Several master keys vs. master key and subkeys

Martin martin.brochhaus at gmail.com
Tue Jul 16 01:16:23 CEST 2013


Hi everyone,

really sorry to ask so many stupid questions. I'm planning to write a nice
howto guide when I finally figured everything out, but before I can do that
I need to know what I am talking about :)

I want to have one master key with a super strong passphrase, which will
never expire and will basically never be used except for building my web of
trust. For every day use I would like to have subkeys which will expire
every 2 years.

So far I understand that GPG can create subkeys and I have found the
following two articles to be very good:

https://alexcabal.com/creating-the-perfect-gpg-keypair/
http://wiki.debian.org/subkeys

I have to say that the part about removing the original signing subkey
(whatever that means) seems to be a bit confusing.
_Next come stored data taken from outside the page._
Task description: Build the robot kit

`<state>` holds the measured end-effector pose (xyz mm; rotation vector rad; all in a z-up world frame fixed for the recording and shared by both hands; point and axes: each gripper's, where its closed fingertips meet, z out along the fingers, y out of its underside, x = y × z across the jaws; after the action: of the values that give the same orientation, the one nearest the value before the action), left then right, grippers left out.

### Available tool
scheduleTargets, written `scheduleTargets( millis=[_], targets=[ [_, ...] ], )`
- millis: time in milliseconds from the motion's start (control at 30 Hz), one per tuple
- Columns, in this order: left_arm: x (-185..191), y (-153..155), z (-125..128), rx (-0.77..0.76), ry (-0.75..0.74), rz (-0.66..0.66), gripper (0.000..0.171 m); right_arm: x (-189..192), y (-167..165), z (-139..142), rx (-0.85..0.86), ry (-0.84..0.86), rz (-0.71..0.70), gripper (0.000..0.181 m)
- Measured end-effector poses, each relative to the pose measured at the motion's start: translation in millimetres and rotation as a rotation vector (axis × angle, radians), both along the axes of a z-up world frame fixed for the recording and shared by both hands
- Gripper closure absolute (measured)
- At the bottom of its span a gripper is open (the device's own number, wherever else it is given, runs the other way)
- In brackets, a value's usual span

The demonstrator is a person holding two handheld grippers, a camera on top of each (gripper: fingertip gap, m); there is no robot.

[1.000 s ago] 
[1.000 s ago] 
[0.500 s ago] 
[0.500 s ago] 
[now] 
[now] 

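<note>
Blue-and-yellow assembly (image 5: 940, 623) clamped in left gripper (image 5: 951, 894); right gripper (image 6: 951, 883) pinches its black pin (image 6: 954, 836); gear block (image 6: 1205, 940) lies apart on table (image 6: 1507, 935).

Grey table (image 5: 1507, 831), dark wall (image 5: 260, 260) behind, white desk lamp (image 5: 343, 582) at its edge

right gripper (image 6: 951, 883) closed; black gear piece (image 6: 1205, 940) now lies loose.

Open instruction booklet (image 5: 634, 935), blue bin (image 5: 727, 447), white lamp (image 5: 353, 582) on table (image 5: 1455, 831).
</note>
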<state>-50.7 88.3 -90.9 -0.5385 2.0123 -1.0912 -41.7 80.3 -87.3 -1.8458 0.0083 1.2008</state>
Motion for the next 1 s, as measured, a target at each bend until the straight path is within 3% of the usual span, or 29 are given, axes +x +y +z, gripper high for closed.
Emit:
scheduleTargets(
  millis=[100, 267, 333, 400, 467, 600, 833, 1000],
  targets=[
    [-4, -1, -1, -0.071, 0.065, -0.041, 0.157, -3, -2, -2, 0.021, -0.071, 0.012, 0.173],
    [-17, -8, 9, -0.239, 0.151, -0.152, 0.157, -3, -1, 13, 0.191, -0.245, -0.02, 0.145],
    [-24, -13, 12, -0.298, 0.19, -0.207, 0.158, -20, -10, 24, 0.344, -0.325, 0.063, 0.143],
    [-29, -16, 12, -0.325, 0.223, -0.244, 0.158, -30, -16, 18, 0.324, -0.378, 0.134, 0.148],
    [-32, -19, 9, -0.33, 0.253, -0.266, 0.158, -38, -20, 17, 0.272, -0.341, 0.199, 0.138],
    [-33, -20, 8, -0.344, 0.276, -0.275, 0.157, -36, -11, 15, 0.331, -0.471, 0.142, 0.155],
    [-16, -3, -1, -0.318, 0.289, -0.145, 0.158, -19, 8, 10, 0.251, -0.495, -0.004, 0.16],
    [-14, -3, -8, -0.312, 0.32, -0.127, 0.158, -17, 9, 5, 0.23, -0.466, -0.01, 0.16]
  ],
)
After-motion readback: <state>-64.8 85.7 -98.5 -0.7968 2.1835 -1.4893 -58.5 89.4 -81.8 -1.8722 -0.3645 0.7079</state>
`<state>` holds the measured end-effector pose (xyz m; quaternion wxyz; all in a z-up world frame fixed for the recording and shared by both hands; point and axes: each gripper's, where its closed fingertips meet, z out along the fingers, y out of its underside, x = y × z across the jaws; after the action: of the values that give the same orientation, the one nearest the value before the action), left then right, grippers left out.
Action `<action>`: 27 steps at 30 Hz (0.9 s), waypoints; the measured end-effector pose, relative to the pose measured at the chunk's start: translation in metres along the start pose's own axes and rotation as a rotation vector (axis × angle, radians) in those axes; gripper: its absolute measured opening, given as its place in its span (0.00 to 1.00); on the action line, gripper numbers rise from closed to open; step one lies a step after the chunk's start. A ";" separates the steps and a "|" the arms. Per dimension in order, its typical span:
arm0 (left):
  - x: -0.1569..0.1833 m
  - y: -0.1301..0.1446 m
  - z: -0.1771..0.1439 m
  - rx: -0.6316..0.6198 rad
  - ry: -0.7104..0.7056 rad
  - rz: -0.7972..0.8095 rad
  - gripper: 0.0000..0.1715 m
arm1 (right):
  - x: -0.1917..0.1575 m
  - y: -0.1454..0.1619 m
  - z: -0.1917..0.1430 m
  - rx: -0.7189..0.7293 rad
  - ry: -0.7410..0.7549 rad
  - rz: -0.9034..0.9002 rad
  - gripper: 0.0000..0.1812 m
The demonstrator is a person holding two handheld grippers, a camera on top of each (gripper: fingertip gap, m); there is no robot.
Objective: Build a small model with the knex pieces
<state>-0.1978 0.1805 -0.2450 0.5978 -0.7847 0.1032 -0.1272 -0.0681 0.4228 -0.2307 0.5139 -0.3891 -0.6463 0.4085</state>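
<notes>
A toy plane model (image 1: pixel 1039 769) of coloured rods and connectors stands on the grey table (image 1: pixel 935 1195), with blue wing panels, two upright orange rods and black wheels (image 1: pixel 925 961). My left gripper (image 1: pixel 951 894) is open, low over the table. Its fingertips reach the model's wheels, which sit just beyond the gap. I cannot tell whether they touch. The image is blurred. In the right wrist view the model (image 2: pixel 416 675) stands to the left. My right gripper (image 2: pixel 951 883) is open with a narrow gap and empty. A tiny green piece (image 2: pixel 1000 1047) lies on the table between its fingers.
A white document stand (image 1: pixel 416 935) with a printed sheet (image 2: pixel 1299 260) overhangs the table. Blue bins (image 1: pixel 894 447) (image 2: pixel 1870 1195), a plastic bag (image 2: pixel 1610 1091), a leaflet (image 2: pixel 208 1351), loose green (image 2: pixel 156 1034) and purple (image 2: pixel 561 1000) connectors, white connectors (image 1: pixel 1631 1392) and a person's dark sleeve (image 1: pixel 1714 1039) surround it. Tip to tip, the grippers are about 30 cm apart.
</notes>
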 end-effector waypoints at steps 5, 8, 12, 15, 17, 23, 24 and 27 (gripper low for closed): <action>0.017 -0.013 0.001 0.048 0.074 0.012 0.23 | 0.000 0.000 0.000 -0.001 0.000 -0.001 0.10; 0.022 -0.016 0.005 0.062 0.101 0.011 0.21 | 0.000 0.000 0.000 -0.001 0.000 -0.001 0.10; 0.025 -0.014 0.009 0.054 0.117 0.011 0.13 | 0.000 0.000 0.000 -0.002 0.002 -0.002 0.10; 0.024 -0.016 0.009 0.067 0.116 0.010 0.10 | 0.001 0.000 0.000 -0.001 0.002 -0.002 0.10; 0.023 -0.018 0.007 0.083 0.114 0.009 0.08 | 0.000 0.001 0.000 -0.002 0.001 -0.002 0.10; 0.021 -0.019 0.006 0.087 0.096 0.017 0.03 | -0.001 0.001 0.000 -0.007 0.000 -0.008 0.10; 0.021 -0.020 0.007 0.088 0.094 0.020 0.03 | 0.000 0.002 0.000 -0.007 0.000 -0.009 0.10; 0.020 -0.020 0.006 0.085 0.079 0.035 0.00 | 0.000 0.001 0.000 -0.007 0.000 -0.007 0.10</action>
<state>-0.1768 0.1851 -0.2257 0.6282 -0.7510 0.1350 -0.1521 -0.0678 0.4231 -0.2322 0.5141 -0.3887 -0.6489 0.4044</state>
After a while I stumbled upon this post:

http://www.davidsoergel.com/gpg.html

This person claims that subkeys are not the best option because:

### QUOTE ###

Disadvantages of subkeys:

* I find them Confusing.
* There are disturbingly many (i.e., any at all) bug reports on the web
about gpg software handling subkeys incorrectly.
* It is possible to export a subkey and attach it to a different primary
key, creating a potential security hole.
* No ability (without a lot of hassle, anyway) to use different passphrases
on primary and subkeys.

### ENDQUOTE ###

Is this really true? Do subkeys have the same passphrase as the master key?
I find this quite hard to believe.

I would like to know if David Soergel's approach has any flaws. As I
understand it, it works the same as using real subkeys, I would create two
normal keys, declare one to be my master key and one to be my first subkey.
Then I would sign the subkey with the master key which would enable me to
create a revocation cert for this subkey later, if needed?

Any reasons why I should stick to GPGs "native" subkey feature?

Many thanks for your help in advance!